Each ships with a minimal pass.rs and fail.rs. Fixtures are intentionally narrow to lock the regex semantics; broader fixtures come with the actual engine in Phase 1B.

Deliverables

• rustmanifest-schema: Rule reshaped, RuleDefinition enum added, golden schemas regenerated.
• rustmanifest-rules-core/rules/ with 5 rule directories (TOML + pass.rs + fail.rs each).
• rustmanifest-rules-core/build.rs bundling rules into OUT_DIR/rules.json.
• rustmanifest-rules-core/src/lib.rs exposing RULES: LazyLock<Vec<Rule>>.
• Tests in rustmanifest-rules-core:
  • All rule regexes compile.
  • Every fail.rs matches its rule's regex.
  • Every pass.rs does not match.
  • Rule IDs are unique within the pack.
  • Rule IDs match ^RM-(SEC|PERF|RUST|QUAL|STRUCT)-\d{3}$.
  • Rule IDs equal their parent directory name.
• CI stays green (lint, test×4 OS, MSRV, audit, deny, reuse, schema-drift, coverage, mcp-conformance).

New dependencies

• Runtime (rustmanifest-rules-core): regex 1 for compiling tier-1 patterns at runtime (used by tests in 1A, by the engine in 1B).
• Build (rustmanifest-rules-core): toml 0.9 (build-deps only).
• Both well-maintained, MIT-licensed, well within current cargo-deny policy.

Out of scope

• Engine implementation (analyzers that walk source files and produce findings) — Phase 1B.
• AST tier rules from STRUCTURE.md — Phase 1C.
• CLI check subcommand wiring — Phase 1D.
• SARIF / JSON / TTY renderers — Phase 1D.
• Eval corpus and precision/recall measurement — Phase 1E.
• Additional rules beyond the first 5 — follow-up PRs.

Acceptance criteria

• cargo +nightly fmt --all -- --check clean.
• cargo clippy --workspace --all-targets --all-features -- -D warnings clean.
• cargo test --workspace passes — including the new rule-validation tests.
• reuse lint 100% compliant on all new files.
• cargo deny check clean.
• Schema-drift CI gate green.
• cargo run --bin rustmanifest-schema-export and committed schemas reflect the new RuleDefinition enum.
• All 13 CI jobs green on the PR.

Risks

• Regex from quick-reference.md (e.g. for SQL injection) is intentionally simple and over-broad; documented as "high recall, medium precision" tier-1 behavior.

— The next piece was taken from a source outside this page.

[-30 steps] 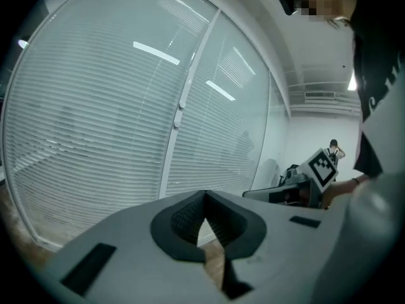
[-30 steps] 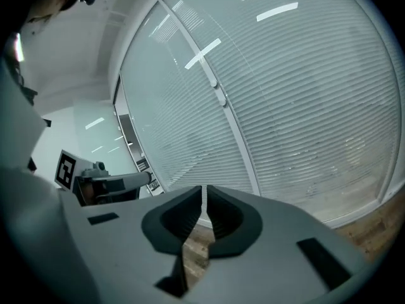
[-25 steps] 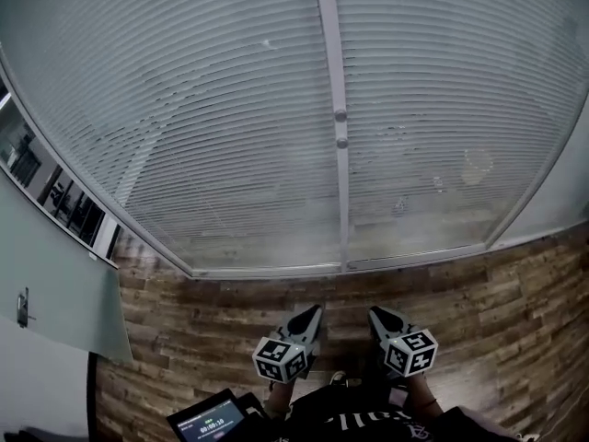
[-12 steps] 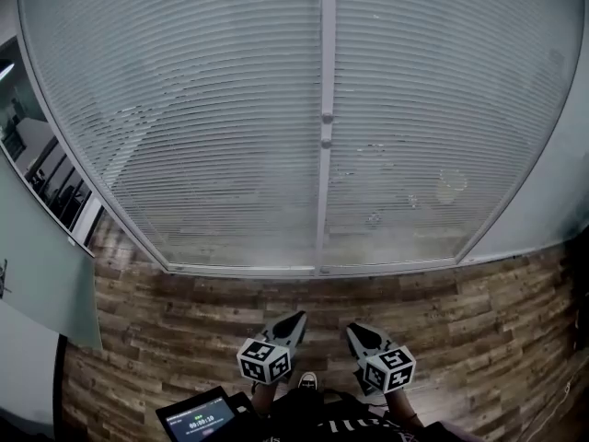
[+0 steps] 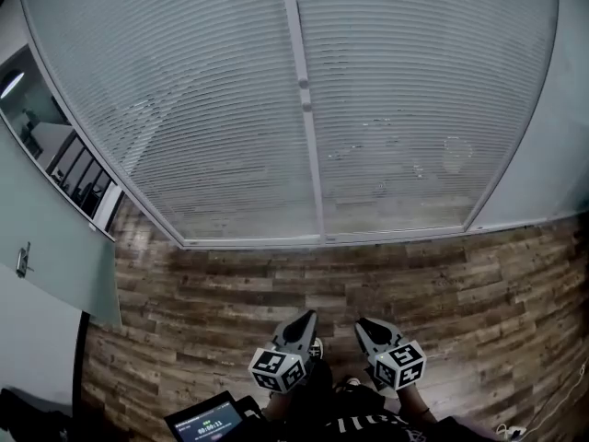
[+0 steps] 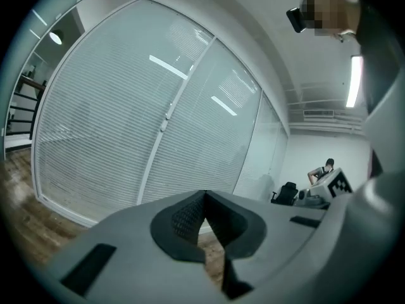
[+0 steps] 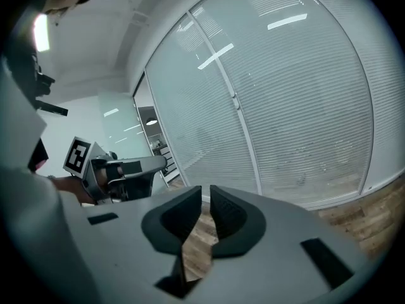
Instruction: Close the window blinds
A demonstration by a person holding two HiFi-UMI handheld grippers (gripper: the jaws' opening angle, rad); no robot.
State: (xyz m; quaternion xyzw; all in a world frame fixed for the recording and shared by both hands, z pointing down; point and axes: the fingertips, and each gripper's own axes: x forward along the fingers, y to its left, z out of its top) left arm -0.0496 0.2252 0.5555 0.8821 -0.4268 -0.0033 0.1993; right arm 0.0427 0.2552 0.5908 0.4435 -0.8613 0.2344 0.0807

False-positive narrowing happens in Phase 1B when the engine adds glob exclusions and call-site context.
• Schema breakage (Rule reshape) ripples through any consumer; since this is pre-1.0 (0.0.0), the cost is contained — but the schema-drift gate must catch any forgotten regeneration.
• regex crate is large; verify it does not break multiple-versions = "deny" in cargo-deny. If it does, narrow the dep tree or document specific skips with rationale (no blanket allow).